This is a new category of article that falls under "RARE software architecture" special blog series. As its name implies, it deals with topics related to RARE/freeRouter software / Monitoring.
Requirement- Basic Linux/Unix knowledge
- Service provider networking knowledge
| |
Overview
In Greek mythology, Prometheus is a Titan that is credited mankind creation by stealing Fire from Gods and by giving it to human. In the RARE context, Prometheus is a the software from prometheus.io project. It became very popular in the IT industry as it is very simple to implement/configure while providing a great number of metrics without impacting application performance. It is heavily used in microservices environment such as docker and Kubernetes. The mythological reference gives us an indication of how Prometheus is operating. At a constant rate, Prometheus metric collector or server is stealing metrics from Prometheus agent. All the stolen metrics are then consolidated in Time Series database ready to be poured to a queueing system for proper visualization.
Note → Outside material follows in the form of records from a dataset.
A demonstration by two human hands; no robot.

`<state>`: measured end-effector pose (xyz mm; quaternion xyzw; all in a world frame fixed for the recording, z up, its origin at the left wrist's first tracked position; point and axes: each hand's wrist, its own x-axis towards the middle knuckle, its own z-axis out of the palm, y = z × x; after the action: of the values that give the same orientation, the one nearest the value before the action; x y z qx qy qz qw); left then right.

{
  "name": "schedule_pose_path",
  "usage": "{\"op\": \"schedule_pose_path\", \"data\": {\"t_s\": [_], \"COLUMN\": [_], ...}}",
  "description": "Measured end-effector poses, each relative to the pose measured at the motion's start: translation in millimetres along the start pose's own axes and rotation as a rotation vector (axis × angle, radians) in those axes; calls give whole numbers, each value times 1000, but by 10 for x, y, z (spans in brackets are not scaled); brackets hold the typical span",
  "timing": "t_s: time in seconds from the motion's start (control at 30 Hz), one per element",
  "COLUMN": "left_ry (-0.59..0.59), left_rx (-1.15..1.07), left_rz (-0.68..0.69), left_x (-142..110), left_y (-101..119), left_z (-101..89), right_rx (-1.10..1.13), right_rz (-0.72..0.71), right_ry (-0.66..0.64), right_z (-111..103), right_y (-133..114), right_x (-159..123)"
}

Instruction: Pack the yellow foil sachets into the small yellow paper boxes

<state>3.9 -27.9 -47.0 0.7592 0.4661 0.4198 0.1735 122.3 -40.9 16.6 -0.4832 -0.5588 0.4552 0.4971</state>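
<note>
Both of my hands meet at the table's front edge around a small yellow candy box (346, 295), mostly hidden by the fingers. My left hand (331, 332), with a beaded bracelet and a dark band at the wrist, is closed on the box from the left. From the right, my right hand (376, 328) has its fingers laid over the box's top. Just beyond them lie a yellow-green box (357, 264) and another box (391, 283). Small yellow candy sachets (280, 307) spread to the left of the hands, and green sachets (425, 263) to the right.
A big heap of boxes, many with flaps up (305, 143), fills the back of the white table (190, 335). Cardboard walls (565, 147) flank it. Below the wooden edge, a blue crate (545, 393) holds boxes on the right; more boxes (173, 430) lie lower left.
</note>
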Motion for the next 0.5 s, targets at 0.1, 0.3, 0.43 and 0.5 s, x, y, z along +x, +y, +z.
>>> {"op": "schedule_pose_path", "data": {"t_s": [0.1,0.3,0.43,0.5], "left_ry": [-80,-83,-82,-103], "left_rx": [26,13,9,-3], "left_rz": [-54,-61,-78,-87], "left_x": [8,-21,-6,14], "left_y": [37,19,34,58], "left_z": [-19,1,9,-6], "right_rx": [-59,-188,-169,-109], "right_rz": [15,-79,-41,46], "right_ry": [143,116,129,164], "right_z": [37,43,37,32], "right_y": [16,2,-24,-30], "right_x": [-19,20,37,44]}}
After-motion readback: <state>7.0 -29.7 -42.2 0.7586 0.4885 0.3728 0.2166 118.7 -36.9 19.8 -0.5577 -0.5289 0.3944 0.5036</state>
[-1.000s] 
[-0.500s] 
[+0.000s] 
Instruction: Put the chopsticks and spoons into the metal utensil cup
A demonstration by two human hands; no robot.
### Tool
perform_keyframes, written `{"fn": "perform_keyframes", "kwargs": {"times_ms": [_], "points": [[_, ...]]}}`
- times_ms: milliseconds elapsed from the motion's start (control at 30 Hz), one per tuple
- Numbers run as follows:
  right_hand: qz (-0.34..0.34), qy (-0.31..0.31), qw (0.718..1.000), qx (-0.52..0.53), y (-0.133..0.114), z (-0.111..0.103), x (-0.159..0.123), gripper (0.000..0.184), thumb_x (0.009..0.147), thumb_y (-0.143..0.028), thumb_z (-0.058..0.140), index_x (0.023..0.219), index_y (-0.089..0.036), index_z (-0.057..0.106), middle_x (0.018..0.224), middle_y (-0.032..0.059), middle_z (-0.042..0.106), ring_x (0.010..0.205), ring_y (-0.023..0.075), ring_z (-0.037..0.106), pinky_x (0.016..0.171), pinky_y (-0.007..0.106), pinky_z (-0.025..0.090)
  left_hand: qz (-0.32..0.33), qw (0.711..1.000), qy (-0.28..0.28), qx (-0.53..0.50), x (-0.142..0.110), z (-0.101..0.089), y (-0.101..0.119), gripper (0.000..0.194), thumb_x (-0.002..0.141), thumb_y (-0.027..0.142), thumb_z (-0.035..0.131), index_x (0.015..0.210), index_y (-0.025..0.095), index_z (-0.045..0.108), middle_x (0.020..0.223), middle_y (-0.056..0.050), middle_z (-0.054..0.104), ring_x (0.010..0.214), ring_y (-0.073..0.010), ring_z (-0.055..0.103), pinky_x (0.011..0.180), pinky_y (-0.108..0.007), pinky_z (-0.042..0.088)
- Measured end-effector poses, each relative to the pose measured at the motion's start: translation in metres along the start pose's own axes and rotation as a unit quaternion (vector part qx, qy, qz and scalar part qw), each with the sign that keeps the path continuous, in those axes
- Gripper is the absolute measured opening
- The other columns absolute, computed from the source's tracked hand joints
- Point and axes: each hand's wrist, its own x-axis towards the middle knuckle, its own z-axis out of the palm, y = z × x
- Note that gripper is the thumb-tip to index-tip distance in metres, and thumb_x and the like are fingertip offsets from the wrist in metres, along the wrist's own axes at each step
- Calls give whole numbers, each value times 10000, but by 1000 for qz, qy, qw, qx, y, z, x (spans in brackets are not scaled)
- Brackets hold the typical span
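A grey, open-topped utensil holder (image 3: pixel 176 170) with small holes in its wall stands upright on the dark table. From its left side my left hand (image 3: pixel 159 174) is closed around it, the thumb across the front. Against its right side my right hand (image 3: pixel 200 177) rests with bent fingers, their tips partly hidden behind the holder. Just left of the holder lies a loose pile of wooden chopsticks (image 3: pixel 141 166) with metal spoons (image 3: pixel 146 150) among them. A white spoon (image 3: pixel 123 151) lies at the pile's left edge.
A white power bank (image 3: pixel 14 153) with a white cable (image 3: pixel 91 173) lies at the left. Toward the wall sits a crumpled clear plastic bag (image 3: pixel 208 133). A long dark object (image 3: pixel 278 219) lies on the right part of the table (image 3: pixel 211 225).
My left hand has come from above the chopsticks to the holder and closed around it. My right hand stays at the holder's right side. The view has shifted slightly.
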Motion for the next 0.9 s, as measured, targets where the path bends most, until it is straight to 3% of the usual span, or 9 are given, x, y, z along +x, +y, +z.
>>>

Before going further, allow me a brief digression by sharing with you a small anecdote that leds to this ongoing work related to network monitoring for RARE. As mentioned previously, our focus is to elaborate RARE/freeRouter solution the possibility to be monitored in an operational environment. In that context, we started with the implementation of a lightweight SNMP stack that provided relevant result via SNMP tools like LibreNMS. This is great for organisation that wouldn’t want invest time on anything but SNMP.
However, we felt a lack of flexibility due to SNMP inherent structure and we needed more versatile and instant monitoring capabilities. More importantly the need to export infinite metric type from Control Plane in a more flexible way arise. How metrics such as: Number of IPv4/IPv6 routes, IPv4 BGP prefix, IPv6 BGP prefix platform JVM memory etc. could be shared without too much hassle ?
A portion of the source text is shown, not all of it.